◆ Exercise: Retype, without any change, the first line of the records and every line after it through the one containing "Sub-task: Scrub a".

◆ Supplied data:
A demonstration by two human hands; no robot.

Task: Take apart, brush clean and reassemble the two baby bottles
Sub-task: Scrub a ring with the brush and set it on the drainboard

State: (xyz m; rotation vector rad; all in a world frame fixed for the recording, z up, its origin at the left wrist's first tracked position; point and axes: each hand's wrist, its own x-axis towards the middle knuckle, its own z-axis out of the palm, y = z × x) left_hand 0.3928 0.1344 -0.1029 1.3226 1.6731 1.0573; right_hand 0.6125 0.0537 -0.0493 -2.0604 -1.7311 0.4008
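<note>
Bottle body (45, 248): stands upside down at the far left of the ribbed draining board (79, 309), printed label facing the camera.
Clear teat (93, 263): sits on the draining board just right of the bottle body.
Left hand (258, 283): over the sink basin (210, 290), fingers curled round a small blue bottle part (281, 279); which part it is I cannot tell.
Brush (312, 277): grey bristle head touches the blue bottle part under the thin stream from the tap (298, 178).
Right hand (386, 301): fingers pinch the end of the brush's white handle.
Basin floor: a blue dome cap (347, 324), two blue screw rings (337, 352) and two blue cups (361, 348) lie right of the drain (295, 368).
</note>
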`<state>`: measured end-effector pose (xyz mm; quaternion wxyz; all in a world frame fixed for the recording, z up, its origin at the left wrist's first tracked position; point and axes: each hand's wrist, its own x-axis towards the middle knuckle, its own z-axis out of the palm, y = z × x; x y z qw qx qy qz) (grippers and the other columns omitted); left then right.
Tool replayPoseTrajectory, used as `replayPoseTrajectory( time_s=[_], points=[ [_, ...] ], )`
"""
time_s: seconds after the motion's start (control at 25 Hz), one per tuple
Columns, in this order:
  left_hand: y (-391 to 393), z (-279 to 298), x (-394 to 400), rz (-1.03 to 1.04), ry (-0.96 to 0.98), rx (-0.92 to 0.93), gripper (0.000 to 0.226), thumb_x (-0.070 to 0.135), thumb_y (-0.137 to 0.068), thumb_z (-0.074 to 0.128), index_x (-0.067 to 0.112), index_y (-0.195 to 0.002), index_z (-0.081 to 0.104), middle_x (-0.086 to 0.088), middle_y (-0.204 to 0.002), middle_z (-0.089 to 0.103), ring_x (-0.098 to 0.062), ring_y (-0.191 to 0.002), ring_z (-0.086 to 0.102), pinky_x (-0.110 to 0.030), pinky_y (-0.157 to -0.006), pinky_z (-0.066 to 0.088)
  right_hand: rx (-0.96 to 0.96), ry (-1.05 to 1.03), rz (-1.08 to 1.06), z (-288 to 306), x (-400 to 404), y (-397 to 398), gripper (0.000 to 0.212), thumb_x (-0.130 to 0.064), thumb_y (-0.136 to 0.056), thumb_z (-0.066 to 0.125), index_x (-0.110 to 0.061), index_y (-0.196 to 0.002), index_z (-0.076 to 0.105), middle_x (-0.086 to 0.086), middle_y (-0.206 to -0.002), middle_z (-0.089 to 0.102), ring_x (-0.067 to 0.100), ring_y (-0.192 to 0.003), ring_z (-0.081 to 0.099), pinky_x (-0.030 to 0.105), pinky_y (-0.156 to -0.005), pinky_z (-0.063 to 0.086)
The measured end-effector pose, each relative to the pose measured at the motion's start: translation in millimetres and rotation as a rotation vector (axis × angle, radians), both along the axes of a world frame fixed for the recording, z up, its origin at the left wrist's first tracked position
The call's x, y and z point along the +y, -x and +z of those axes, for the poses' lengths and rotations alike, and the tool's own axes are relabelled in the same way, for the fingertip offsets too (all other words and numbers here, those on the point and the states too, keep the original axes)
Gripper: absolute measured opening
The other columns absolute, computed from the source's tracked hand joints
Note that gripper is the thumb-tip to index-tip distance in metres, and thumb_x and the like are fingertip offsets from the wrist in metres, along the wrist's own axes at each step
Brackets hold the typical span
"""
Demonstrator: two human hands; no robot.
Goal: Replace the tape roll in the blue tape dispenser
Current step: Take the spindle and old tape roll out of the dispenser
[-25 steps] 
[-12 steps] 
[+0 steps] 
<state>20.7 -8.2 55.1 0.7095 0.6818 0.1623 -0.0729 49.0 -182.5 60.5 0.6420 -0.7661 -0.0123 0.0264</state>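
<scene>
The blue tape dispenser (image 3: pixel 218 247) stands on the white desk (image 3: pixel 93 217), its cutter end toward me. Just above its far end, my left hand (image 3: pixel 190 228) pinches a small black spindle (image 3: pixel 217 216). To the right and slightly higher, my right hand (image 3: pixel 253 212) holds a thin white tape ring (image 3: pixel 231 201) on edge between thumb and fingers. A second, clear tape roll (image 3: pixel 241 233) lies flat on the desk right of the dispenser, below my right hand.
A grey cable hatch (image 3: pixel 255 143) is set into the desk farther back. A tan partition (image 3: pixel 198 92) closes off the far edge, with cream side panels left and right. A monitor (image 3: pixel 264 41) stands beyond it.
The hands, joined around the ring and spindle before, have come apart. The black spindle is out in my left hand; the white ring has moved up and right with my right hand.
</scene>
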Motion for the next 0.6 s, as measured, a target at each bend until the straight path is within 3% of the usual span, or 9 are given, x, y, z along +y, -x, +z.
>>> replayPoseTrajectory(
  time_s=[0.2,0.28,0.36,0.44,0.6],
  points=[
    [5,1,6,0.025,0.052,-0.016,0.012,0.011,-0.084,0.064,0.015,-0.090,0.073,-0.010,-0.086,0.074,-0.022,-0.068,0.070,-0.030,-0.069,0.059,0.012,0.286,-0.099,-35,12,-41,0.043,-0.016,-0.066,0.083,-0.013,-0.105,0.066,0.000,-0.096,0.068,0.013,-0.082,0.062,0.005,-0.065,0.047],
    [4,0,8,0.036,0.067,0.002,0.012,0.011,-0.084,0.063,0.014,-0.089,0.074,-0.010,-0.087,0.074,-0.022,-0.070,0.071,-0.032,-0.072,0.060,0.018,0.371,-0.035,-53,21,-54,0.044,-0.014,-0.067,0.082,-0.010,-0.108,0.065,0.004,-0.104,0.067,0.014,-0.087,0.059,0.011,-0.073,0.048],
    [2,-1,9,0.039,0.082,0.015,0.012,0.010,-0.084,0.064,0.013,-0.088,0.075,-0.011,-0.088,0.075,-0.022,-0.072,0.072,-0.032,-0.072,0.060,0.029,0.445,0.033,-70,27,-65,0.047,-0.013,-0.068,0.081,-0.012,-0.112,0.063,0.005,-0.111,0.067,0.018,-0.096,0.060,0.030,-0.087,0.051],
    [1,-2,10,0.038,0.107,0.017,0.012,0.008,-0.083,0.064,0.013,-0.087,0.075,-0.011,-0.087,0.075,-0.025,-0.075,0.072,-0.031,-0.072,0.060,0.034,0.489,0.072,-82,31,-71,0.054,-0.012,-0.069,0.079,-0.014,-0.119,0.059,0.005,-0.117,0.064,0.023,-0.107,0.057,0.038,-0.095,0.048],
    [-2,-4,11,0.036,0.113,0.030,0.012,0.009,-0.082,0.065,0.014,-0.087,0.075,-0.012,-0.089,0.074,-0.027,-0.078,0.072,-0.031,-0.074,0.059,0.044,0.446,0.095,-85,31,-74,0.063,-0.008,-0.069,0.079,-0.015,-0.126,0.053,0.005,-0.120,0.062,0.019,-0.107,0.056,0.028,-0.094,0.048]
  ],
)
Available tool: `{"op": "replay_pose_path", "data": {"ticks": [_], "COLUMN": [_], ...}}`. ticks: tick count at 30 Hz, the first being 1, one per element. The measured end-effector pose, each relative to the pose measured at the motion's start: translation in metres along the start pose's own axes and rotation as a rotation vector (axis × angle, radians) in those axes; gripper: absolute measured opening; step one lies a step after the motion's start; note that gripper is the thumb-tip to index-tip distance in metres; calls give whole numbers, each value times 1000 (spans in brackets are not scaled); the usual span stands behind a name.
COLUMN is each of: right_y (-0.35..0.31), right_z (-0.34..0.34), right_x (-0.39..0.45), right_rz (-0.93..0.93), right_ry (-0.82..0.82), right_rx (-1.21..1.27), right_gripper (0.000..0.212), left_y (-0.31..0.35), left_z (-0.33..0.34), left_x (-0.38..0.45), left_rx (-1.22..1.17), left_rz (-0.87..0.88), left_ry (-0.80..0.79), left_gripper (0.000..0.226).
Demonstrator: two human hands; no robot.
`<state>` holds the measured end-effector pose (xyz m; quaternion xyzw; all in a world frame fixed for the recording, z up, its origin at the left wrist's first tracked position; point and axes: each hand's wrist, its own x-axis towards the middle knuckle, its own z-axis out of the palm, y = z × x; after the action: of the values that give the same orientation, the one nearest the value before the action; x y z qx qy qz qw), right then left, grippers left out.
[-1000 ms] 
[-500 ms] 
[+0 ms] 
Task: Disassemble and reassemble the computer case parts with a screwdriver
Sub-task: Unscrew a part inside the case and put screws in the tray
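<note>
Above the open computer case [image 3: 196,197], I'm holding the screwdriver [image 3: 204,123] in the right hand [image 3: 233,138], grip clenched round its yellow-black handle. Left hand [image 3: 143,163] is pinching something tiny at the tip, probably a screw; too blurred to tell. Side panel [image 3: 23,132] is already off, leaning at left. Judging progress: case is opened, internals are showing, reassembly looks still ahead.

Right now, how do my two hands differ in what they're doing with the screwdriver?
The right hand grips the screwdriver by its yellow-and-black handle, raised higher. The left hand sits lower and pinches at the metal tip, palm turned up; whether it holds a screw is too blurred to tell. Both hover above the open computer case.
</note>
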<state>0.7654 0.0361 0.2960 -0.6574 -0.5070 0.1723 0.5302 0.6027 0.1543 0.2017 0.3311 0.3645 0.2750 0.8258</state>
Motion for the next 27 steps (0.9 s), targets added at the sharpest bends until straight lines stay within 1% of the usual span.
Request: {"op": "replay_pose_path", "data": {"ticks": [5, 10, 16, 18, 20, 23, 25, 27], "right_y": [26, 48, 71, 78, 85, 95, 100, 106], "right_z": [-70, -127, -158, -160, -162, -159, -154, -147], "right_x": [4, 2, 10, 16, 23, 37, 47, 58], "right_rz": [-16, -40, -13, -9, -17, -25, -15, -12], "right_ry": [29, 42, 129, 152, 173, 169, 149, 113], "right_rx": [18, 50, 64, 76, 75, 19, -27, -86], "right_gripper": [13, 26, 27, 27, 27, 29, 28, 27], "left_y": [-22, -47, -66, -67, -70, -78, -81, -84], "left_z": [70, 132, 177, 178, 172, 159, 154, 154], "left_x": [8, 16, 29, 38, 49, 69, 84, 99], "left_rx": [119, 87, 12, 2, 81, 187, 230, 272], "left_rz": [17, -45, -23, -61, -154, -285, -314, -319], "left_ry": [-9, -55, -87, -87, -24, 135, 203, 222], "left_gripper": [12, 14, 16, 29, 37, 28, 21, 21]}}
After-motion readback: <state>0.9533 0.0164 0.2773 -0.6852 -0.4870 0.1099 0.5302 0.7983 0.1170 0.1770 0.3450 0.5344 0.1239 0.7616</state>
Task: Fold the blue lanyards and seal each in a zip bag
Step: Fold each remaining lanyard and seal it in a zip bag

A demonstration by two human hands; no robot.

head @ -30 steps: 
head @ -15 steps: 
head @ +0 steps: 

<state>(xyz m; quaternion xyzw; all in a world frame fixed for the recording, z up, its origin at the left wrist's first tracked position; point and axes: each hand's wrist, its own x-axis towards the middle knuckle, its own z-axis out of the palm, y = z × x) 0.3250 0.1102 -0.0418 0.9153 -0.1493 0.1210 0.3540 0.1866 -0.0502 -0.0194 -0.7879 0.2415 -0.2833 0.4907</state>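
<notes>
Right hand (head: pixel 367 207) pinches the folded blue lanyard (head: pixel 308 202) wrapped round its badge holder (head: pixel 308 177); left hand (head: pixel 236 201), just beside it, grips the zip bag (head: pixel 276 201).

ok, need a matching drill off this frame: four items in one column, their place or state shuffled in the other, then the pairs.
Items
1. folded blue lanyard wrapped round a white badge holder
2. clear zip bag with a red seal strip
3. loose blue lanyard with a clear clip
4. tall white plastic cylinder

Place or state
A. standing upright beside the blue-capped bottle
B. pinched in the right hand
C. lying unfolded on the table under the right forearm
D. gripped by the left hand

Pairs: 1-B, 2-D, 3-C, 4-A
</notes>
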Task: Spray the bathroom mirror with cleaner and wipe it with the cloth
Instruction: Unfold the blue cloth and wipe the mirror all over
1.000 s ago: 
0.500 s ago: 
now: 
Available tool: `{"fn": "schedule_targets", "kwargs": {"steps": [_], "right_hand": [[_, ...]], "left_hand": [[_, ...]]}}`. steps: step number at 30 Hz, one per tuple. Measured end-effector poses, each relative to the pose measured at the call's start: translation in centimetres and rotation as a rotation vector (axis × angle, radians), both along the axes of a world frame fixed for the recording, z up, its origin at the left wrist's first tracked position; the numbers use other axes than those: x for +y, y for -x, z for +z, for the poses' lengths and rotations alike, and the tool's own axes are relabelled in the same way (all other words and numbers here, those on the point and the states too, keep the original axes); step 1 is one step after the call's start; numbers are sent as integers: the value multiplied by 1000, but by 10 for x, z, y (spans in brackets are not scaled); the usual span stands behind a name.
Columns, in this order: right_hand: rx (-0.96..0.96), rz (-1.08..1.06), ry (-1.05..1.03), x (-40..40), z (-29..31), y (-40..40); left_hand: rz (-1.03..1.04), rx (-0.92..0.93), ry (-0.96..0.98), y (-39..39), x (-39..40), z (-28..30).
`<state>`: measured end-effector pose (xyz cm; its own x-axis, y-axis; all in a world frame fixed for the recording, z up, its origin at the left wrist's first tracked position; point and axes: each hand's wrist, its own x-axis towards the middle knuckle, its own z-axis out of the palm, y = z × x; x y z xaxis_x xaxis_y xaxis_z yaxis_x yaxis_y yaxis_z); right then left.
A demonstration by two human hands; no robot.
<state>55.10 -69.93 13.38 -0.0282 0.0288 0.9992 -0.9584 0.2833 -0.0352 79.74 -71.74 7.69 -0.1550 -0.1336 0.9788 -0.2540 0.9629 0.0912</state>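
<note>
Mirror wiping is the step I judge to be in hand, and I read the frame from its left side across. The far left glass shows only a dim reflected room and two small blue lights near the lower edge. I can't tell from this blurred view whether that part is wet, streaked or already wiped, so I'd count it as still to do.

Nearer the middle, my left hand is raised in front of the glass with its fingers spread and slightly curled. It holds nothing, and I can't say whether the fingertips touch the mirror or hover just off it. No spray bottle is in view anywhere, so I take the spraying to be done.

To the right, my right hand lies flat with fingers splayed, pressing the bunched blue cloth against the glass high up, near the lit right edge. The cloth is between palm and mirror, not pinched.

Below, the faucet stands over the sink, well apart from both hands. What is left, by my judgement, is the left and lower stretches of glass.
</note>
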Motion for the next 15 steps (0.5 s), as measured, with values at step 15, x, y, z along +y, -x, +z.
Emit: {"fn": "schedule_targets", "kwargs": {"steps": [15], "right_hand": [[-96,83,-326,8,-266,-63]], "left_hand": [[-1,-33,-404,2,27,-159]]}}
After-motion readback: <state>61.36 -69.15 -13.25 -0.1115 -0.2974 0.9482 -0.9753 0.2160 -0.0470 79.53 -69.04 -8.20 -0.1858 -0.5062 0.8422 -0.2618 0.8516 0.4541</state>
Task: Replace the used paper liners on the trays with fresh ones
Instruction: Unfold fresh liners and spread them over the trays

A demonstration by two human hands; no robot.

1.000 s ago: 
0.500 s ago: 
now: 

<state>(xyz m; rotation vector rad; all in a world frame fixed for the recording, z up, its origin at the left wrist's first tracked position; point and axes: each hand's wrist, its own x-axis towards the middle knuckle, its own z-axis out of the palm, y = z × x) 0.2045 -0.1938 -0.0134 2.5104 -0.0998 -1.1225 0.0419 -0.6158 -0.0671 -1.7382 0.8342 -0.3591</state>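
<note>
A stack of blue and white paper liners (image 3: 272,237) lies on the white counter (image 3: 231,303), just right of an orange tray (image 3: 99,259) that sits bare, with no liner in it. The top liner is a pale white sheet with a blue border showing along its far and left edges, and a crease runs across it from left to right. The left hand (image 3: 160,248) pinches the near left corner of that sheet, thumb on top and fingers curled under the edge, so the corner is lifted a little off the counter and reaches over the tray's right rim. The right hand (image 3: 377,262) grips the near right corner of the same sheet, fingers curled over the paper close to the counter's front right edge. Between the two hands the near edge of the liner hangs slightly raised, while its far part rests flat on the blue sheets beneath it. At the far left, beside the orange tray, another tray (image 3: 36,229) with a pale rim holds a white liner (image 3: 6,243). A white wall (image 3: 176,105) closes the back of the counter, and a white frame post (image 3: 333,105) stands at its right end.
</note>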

◆ Solution to this exercise:
A demonstration by two human hands; no robot.

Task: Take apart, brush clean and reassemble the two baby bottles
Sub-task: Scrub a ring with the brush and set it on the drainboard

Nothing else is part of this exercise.